Exercise description
Repeat every line of the listing below exactly, minus the pictures.

Raw data
= Beginning of Section =

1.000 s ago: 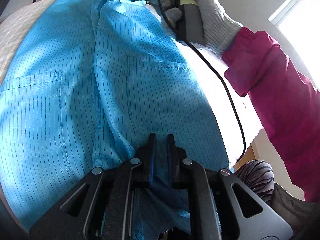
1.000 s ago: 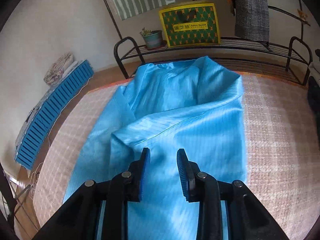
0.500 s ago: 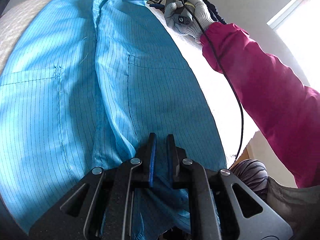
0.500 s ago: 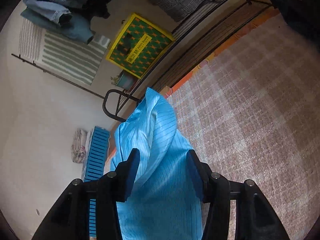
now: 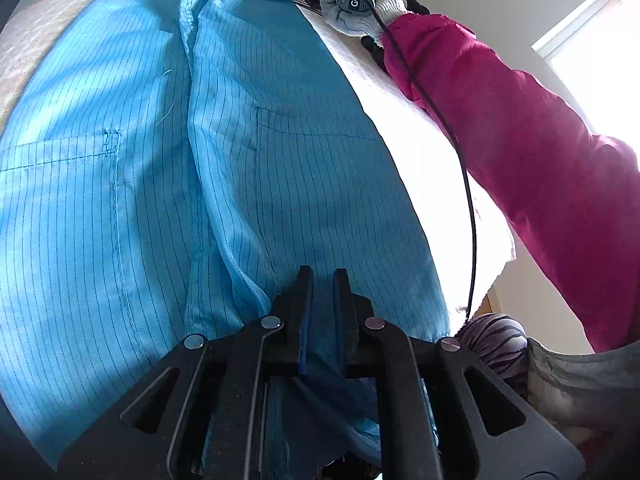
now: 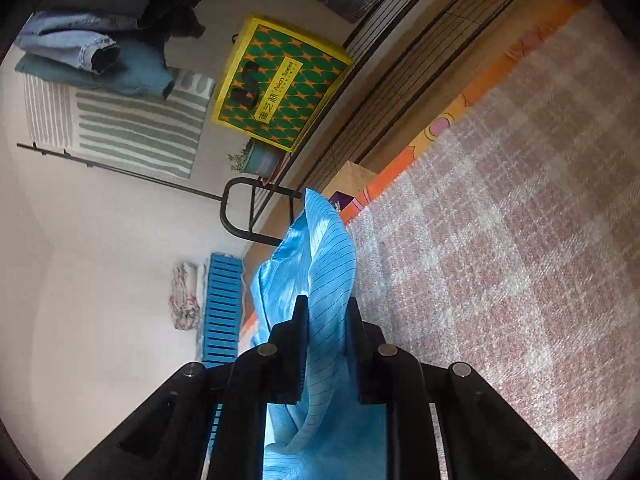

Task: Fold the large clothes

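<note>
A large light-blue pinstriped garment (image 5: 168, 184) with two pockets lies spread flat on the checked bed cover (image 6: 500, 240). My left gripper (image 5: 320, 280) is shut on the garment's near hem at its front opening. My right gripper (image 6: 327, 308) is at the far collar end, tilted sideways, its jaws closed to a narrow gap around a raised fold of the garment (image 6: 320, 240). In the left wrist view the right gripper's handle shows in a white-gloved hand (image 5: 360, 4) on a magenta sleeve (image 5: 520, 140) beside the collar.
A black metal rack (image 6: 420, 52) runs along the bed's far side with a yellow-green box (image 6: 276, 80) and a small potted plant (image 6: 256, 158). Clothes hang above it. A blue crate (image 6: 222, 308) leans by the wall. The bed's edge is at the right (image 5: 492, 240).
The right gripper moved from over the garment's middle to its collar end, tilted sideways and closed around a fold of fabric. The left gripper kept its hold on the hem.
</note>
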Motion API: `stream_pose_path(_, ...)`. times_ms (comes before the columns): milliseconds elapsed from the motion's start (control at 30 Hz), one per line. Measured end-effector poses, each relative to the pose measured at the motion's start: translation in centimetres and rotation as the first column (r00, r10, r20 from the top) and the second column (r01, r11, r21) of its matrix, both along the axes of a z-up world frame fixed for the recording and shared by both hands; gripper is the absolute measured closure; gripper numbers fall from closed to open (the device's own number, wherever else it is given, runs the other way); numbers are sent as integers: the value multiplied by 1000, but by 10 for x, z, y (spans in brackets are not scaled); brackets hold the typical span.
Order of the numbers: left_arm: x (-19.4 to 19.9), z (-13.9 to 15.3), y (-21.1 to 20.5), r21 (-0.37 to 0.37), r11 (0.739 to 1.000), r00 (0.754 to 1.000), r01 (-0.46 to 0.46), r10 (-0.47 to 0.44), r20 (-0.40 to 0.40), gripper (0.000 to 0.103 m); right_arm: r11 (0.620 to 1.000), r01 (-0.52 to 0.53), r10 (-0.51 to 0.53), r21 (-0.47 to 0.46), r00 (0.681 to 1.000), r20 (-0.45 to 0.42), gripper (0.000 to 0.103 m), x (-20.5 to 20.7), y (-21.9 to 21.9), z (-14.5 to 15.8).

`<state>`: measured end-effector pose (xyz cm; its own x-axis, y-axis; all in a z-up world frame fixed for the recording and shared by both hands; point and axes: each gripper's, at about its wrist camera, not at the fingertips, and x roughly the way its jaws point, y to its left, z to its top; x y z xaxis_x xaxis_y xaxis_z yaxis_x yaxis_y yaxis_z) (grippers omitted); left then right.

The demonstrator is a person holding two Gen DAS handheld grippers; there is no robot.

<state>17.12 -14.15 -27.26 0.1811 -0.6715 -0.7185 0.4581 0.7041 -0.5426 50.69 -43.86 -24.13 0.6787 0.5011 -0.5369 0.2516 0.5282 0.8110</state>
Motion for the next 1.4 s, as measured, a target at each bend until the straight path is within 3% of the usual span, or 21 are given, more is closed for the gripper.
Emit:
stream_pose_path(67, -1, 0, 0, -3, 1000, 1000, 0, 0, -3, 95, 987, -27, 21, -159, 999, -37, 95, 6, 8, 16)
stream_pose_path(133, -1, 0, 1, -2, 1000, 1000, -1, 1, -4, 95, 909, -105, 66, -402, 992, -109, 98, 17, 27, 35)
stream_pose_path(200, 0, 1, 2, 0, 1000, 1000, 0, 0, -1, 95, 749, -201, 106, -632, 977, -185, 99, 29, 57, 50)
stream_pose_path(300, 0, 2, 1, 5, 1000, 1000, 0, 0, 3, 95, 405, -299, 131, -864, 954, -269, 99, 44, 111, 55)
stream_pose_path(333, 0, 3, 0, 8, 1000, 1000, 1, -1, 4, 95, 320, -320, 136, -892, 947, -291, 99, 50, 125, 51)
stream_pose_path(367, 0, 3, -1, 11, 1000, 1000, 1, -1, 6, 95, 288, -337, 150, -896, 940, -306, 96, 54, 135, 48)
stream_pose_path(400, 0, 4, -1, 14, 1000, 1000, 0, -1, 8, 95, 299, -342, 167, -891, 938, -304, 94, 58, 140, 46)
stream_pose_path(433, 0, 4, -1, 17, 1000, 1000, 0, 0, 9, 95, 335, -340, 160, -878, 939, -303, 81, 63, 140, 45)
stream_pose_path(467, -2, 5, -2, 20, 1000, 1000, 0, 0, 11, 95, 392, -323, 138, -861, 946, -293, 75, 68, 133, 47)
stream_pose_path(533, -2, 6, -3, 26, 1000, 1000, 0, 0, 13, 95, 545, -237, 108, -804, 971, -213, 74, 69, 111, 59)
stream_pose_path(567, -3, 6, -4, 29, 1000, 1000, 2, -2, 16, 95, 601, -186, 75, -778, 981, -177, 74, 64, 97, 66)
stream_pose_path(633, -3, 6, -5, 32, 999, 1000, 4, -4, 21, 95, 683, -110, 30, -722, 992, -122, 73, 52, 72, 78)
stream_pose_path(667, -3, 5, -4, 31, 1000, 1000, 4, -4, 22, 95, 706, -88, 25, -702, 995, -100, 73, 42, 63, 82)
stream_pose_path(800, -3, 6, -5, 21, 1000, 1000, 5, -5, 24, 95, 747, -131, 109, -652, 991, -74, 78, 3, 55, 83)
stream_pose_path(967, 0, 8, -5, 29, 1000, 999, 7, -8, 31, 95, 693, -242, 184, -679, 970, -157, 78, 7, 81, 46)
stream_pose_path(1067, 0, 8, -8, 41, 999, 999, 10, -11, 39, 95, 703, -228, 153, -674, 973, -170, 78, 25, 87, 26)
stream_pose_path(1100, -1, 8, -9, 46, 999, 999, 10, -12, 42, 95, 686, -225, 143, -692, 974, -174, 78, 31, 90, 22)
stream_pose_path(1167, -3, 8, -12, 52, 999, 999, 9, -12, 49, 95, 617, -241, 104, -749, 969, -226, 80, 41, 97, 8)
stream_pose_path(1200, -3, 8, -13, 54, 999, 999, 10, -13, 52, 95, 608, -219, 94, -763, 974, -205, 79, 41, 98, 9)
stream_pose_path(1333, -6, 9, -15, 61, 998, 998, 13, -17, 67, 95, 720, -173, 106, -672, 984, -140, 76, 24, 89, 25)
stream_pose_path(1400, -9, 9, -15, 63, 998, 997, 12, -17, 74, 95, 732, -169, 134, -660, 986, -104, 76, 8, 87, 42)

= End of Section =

Expected output
1.000 s ago: 
1.000 s ago: 
0.500 s ago: 
0.500 s ago: 
now: 
now: 

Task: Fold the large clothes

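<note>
A large light-blue pinstriped garment (image 5: 168, 184) with two pockets lies spread flat on the checked bed cover (image 6: 500, 240). My left gripper (image 5: 320, 280) is shut on the garment's near hem at its front opening. My right gripper (image 6: 327, 308) is at the far collar end, tilted sideways, its jaws closed to a narrow gap around a raised fold of the garment (image 6: 320, 240). In the left wrist view the right gripper's handle shows in a white-gloved hand (image 5: 360, 4) on a magenta sleeve (image 5: 520, 140) beside the collar.
A black metal rack (image 6: 420, 52) runs along the bed's far side with a yellow-green box (image 6: 276, 80) and a small potted plant (image 6: 256, 158). Clothes hang above it. A blue crate (image 6: 222, 308) leans by the wall. The bed's edge is at the right (image 5: 492, 240).
The right gripper moved from over the garment's middle to its collar end, tilted sideways and closed around a fold of fabric. The left gripper kept its hold on the hem.
</note>
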Motion API: `stream_pose_path(_, ...)`. times_ms (comes before the columns): milliseconds elapsed from the motion's start (control at 30 Hz), one per line. Measured end-effector poses, each relative to the pose measured at the motion's start: translation in centimetres and rotation as the first column (r00, r10, r20 from the top) and the second column (r01, r11, r21) of its matrix, both along the axes of a z-up world frame fixed for the recording and shared by both hands; gripper is the absolute measured closure; gripper numbers fall from closed to open (the device's own number, wherever else it is given, runs the other way); numbers are sent as integers: the value multiplied by 1000, but by 10 for x, z, y (spans in brackets are not scaled); brackets hold the typical span.
Order of the numbers: left_arm: x (-19.4 to 19.9), z (-13.9 to 15.3), y (-21.1 to 20.5), r21 (-0.37 to 0.37), r11 (0.739 to 1.000), r00 (0.754 to 1.000), r01 (-0.46 to 0.46), r10 (-0.47 to 0.44), r20 (-0.40 to 0.40), gripper (0.000 to 0.103 m); right_arm: r11 (0.620 to 1.000), r01 (-0.52 to 0.53), r10 (-0.51 to 0.53), r21 (-0.47 to 0.46), r00 (0.681 to 1.000), r20 (-0.45 to 0.42), gripper (0.000 to 0.103 m), x (-20.5 to 20.7), y (-21.9 to 21.9), z (-14.5 to 15.8).

`<state>`: measured end-effector pose (xyz cm; its own x-axis, y-axis; all in a z-up world frame fixed for the recording and shared by both hands; point and axes: each gripper's, at about its wrist camera, not at the fingertips, and x roughly the way its jaws point, y to its left, z to its top; x y z xaxis_x xaxis_y xaxis_z yaxis_x yaxis_y yaxis_z) (grippers omitted); left then right.

The demonstrator is a person holding two Gen DAS handheld grippers; there is no robot.

<state>17.12 -14.15 -27.26 0.1811 -0.6715 -0.7185 0.4581 0.7041 -0.5426 50.69 -43.86 -24.13 0.6787 0.5011 -0.5369 0.2516 0.5282 0.8110</state>
Motion for the next 1.4 s, as measured, a target at each bend until the straight path is within 3% of the usual span, or 21 are given, more is closed for the gripper.
Emit:
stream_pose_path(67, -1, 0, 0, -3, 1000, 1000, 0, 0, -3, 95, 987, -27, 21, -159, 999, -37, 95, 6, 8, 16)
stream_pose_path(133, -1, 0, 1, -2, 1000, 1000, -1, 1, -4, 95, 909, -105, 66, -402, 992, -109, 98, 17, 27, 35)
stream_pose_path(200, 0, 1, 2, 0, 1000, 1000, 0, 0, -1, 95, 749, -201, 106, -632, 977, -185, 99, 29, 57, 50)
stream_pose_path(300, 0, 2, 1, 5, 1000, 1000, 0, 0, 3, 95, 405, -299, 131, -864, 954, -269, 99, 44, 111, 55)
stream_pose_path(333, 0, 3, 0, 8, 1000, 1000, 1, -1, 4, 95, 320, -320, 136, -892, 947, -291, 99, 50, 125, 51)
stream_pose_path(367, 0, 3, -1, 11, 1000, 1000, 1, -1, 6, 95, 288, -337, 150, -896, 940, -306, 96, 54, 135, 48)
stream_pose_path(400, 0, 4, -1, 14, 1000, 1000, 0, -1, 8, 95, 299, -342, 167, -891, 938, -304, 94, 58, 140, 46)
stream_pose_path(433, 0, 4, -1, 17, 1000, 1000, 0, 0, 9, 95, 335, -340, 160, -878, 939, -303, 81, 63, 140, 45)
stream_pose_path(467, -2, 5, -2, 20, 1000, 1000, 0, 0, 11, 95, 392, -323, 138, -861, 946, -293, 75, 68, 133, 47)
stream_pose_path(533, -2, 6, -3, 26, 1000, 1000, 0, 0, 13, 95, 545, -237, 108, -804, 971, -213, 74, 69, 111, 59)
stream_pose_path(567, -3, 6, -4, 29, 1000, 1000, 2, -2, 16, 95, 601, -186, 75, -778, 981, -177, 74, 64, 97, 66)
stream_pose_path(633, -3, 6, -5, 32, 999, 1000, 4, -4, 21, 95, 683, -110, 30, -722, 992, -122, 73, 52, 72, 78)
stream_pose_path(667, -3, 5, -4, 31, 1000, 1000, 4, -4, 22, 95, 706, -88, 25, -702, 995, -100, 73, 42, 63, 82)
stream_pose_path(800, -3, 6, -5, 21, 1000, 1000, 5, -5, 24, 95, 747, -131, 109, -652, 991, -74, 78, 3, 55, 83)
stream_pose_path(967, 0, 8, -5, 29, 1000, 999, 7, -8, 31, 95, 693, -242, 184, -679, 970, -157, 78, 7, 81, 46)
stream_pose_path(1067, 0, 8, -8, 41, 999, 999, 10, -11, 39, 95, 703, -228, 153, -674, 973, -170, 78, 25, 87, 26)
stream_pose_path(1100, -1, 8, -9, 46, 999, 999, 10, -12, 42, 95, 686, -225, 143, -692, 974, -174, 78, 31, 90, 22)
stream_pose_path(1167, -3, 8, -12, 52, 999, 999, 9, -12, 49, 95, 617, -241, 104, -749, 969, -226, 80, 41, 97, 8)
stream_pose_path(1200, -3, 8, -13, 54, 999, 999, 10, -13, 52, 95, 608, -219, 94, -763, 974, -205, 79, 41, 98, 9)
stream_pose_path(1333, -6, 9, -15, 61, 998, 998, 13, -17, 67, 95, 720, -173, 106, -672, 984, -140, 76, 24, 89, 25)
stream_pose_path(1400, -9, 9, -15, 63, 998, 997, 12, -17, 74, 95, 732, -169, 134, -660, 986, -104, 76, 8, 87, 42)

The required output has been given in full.